Aesthetically, Electro Swing centers on an atmosphere of positivity and joy, often romanticizing the 1920s through the 1950s by adding a modern touch to the "old-fashioned" vibe. The community often highlights that swing music is a form of jazz deeply rooted in Black culture. The aesthetic is considered incomplete without its musical element, as the visuals are designed to evoke the same uplifting sensation as the tracks.

The origins of electro swing trace back to the early 1990s with the revival of vintage swing music. Early experimentation, such as the 1994 single " Doop " by the Dutch group of the same name and Mr. Scruff's 1999 track " Get a Move On! ", were initially considered part of the nu-jazz movement. This early prototype combined house and jazz elements before fading toward the end of the 1990s.

In the mid-2000s, EDM artists resumed experiments with swing sounds, supported by labels like Freshly Squeezed and Wagram. The French band Caravan Palace furthered the genre in 2008 by mixing house with hot-club style jazz. The genre achieved mainstream global popularity in 2010 with Yolanda Be Cool's " We No Speak Americano ," which topped charts in the UK and Australia. By 2013, Parov Stelar's " Booty Swing " brought the genre to wide American audiences through its use in commercial advertisements. The 2010s also saw the rise of subgenres like swing 'n' bass and swing hop, while the aesthetic expanded into indie animation and internet fandoms (e.g., Bendy and the Ink Machine fan songs).

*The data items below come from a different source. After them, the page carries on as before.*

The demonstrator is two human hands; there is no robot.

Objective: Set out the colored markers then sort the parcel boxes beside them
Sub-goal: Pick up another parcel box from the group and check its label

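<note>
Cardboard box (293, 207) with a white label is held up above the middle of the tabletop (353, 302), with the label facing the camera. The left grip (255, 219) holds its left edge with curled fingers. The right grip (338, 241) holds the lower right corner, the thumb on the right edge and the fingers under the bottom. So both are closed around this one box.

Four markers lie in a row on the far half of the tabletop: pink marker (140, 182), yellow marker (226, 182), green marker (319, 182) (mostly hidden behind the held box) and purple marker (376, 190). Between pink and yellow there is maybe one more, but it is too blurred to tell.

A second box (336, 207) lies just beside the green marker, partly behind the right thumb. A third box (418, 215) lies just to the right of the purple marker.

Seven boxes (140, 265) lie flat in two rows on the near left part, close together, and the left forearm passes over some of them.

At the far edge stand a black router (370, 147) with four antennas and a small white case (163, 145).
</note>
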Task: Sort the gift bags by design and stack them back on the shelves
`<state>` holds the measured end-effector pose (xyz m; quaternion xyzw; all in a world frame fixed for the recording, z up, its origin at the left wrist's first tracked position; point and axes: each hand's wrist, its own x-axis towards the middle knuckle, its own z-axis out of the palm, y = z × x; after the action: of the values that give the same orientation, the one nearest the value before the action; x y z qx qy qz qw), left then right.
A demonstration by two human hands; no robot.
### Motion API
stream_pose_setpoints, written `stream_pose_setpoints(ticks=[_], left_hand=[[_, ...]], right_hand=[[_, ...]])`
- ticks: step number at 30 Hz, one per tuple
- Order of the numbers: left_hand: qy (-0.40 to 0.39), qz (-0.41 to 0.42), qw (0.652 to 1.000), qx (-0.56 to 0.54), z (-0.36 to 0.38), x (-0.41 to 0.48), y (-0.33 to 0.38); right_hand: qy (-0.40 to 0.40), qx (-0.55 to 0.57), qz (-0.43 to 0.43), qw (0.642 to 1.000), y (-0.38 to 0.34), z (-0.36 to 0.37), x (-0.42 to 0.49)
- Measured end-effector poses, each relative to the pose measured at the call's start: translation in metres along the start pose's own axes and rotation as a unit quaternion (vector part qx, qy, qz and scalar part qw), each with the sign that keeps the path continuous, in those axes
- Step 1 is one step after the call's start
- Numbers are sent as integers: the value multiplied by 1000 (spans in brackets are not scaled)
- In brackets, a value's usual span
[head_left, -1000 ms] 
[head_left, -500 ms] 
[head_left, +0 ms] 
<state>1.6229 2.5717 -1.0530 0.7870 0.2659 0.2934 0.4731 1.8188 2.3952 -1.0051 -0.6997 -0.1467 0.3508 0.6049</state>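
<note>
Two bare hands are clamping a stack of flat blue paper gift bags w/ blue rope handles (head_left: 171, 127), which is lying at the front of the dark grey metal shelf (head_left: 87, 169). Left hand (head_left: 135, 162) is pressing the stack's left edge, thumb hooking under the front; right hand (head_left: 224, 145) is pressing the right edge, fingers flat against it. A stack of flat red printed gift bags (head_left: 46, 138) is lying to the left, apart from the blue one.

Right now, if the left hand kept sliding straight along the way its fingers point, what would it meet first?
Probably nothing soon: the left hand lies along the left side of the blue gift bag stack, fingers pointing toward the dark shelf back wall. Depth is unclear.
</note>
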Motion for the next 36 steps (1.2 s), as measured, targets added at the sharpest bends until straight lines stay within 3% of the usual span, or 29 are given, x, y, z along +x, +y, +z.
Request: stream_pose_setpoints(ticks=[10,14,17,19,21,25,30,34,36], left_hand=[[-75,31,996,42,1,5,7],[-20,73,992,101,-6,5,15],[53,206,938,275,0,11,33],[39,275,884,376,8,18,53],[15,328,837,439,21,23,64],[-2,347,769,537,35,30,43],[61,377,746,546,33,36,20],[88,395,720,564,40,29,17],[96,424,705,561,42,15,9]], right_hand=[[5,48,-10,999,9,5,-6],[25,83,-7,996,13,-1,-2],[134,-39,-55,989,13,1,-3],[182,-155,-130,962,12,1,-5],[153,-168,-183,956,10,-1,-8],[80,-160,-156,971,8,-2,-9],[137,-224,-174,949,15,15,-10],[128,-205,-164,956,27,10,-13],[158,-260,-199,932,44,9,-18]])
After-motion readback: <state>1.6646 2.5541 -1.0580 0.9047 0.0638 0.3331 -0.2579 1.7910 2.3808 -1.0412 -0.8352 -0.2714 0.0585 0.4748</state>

The visual aesthetic of Electro Swing is characterized by a 2010s internet-based interpretation of the 1920s, characterized as "anachronism stew". It frequently features speakeasies and flapper girls coexisting with robots and neon highlights. A major pillar of the aesthetic is the " Rubber Hose " animation revival popularized in the 2010s by titles like Bendy and the Ink Machine and Cuphead . These visuals utilize heavy ink lines, grainy film overlays, and "bouncy" character movements synced to syncopated beats.

Graphic design within the scene often incorporates flat vector art and anthropomorphic characters (such as pandas) in vintage attire. Typical settings include stylized old buildings, stages, and dance floors. Color palettes usually center on sepia, grayscale, or black and white, contrasted with electric blue or magenta neon accents.

Electro Swing music relies on a mix of traditional 4/4 "four-on-the-floor" beats or hip-hop samples. Tracks typically focus on a single, buoyant phrase or "hook" from a vintage recording to serve as a backbone. Live performances often feature a DJ supported by musicians playing traditional jazz instruments, including trumpet, trombone, clarinet, and saxophone.